Governor-General of India in Council
- Long title An Act for declaring and amending the Law regarding the condition of Slavery within the Territories of the East India Company. ;
- Citation: Act V of 1843
- Enacted by: Governor-General of India in Council
- Enacted: 7 April 1843

Repealed by
- Repealing and Amending Act, 1952

= Indian Slavery Act, 1843 =

Act passed in British India, outlawing economical transactions associated with slavery

The Indian Slavery Act, 1843 (Act V of 1843), was an act passed in British India under East India Company rule, which outlawed many economic transactions associated with slavery.

The act states how the sale of any person as a slave was banned, and anyone buying or selling slaves would be prosecuted under the law, the offence carrying a strict punishment.
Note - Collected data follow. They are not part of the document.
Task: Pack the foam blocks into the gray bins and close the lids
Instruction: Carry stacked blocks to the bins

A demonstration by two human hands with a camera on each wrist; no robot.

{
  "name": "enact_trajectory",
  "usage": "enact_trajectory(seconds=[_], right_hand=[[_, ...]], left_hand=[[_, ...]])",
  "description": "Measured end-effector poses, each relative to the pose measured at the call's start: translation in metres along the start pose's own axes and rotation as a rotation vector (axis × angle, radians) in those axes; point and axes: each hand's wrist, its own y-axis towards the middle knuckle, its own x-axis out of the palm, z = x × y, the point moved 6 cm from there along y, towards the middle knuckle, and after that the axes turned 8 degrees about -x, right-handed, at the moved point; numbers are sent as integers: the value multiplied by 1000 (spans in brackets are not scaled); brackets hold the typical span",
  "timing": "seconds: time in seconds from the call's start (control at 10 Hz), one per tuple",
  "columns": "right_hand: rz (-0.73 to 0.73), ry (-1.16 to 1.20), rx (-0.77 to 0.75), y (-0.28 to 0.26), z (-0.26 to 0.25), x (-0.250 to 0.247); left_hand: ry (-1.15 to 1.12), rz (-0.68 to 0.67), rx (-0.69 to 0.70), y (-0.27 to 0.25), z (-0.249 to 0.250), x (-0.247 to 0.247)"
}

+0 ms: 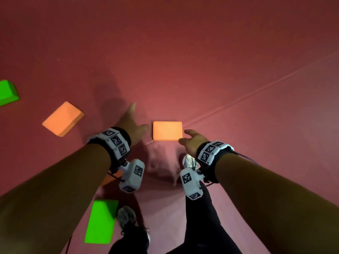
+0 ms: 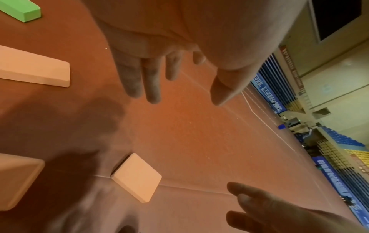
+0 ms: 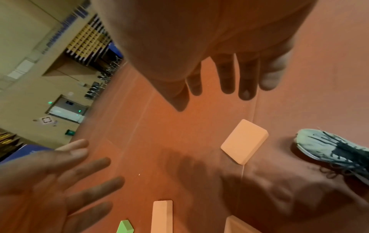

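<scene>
An orange foam block (image 1: 167,131) lies flat on the red floor in front of me, on a floor seam. My left hand (image 1: 137,119) hovers just left of it with fingers straight and spread, holding nothing. My right hand (image 1: 185,137) hovers at the block's near right corner, fingers relaxed and empty. The left wrist view shows the left hand (image 2: 179,89) spread above the floor and the block (image 2: 137,176) below it. In the right wrist view the right hand (image 3: 211,97) is spread above the same block (image 3: 244,141). No gray bin is in view.
A second orange block (image 1: 62,118) and a green block (image 1: 8,92) lie to the left. Another green block (image 1: 101,221) lies by my left shoe (image 1: 126,217), and an orange piece (image 1: 110,177) shows under the left wrist. My right shoe (image 3: 335,152) stands near the block.
</scene>
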Motion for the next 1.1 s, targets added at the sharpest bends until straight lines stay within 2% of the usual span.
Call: enact_trajectory(seconds=[0.1,0.2,0.3,0.4,0.5,0.6,0.7,0.8,0.9,1.0,1.1], right_hand=[[-35,-24,72,75,27,7],[-143,-15,151,168,71,22],[-171,19,211,253,116,42],[-148,35,178,332,138,63],[-115,-15,129,402,162,92],[-161,-148,94,443,175,118],[-105,-167,119,471,203,155],[200,-98,182,508,237,174],[371,-21,110,513,235,193],[396,39,-46,477,171,217],[283,108,-234,465,104,260]], left_hand=[[-51,40,-75,60,-21,40],[-132,14,-226,129,-57,108],[-175,-42,-363,187,-97,185],[-239,-72,-392,251,-125,248],[-246,-46,-369,318,-159,296],[-250,2,-312,380,-184,328],[-261,6,-245,420,-203,356],[-300,17,-149,437,-216,369],[-374,59,-200,429,-237,348],[-402,234,-317,388,-281,277],[-435,401,-328,342,-334,212]])
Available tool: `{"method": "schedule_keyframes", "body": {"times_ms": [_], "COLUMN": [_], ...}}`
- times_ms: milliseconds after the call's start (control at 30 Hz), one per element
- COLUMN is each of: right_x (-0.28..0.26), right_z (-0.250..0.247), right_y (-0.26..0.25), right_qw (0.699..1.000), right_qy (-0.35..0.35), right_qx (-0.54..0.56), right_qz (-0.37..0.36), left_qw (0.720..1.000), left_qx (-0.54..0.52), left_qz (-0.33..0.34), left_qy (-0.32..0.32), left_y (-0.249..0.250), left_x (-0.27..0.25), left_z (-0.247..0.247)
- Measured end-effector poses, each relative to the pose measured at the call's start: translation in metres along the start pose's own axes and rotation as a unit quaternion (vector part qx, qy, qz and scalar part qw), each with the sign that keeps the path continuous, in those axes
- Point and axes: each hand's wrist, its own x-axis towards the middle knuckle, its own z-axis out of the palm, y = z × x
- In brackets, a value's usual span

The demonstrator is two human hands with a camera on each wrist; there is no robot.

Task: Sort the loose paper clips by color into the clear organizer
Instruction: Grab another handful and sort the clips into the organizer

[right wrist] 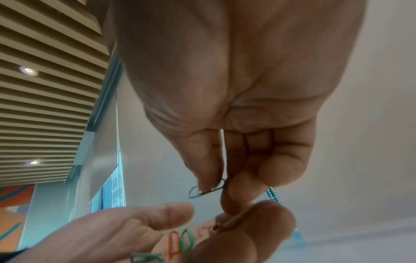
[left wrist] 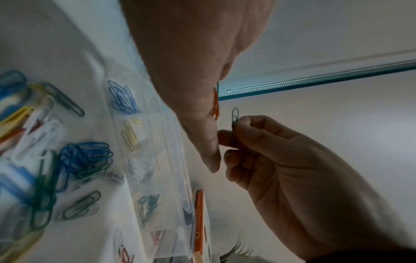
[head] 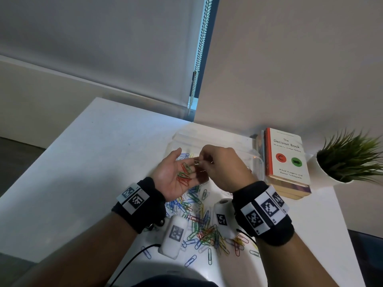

== Implementation and effect ==
Some East India Company officials opposed the act, citing Hindu and Muslim customs and maintaining the fact that the act would be seen as interference in traditional social structures. Evangelical politicians who had led successful slavery abolition campaigns in the West Indies prevailed and the Act was implemented.

Historians are divided on whether the Act was able to exclude caste and slavery. The condition of workers in tea plantations in Tamil Nadu and Assam were compared to that of African, West Indian counterparts who worked in sugar plantations. Lack of alternatives meant tea plantation workers had become indentured labourers despite the Act, which historian Amalendu Guha maintained was a new form of slavery.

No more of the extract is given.